Work task: Please filter the listing below and copy out the lines that hold "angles".

Provided data:
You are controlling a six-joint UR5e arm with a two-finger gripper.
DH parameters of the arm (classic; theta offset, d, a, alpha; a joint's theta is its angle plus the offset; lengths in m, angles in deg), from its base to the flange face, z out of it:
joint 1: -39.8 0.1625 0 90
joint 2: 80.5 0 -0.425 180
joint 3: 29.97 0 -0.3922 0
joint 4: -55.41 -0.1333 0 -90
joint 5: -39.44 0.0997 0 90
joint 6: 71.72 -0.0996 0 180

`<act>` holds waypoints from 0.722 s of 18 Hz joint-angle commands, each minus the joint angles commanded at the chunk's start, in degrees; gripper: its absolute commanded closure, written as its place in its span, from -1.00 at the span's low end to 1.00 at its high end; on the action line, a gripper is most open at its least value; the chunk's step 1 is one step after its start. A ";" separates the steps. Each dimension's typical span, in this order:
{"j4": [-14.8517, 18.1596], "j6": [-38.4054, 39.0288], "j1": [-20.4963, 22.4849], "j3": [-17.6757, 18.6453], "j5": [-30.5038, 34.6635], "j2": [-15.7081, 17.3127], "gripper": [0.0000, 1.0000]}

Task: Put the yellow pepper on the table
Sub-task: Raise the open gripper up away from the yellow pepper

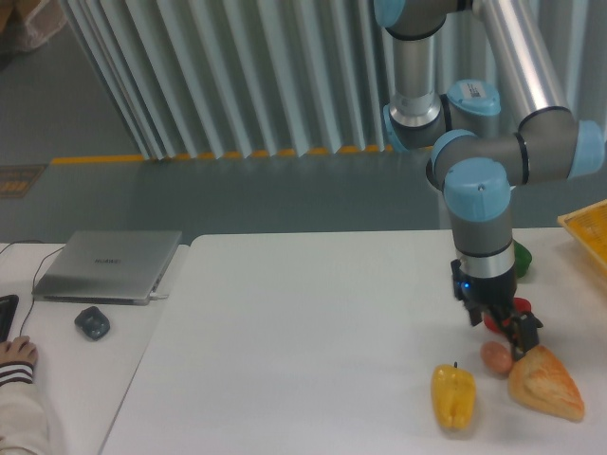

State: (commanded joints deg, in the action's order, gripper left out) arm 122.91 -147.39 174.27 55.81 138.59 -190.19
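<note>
The yellow pepper lies on the white table near the front right, stem pointing away from the camera. Nothing is touching it. My gripper hangs from the arm just above the table, to the right of the pepper and a little behind it. Its black fingers stand apart and hold nothing. A bit of the red pepper shows between and behind them.
A pinkish round item and a tan bread-like piece lie right of the yellow pepper. A green pepper sits behind the arm. A yellow tray is at the right edge. A laptop, mouse and a person's hand are on the left desk.
</note>
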 joint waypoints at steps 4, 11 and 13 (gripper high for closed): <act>7.01 -7.35 3.34 -3.07 -4.40 0.36 -1.00; 8.62 -14.50 5.10 -3.17 -5.19 1.41 -1.00; 8.62 -14.68 5.10 -3.16 -5.19 1.41 -1.00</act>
State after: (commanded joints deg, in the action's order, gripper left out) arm 131.52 -162.07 179.37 52.65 133.40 -188.78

Written answer:
DH parameters of the arm (classic; theta offset, d, a, alpha; a joint's theta is its angle plus the offset; lengths in m, angles in deg), from its base to the flange face, z out of it:
`<act>` holds waypoints from 0.722 s of 18 Hz joint-angle commands, each minus the joint angles commanded at the chunk's start, in degrees; gripper: its absolute commanded closure, written as its place in its span, from -1.00 at the span's low end to 1.00 at its high end; on the action line, a gripper is most open at its least value; the chunk's step 1 is one step after its start. A ";" separates the steps. Each dimension's typical span, in this order:

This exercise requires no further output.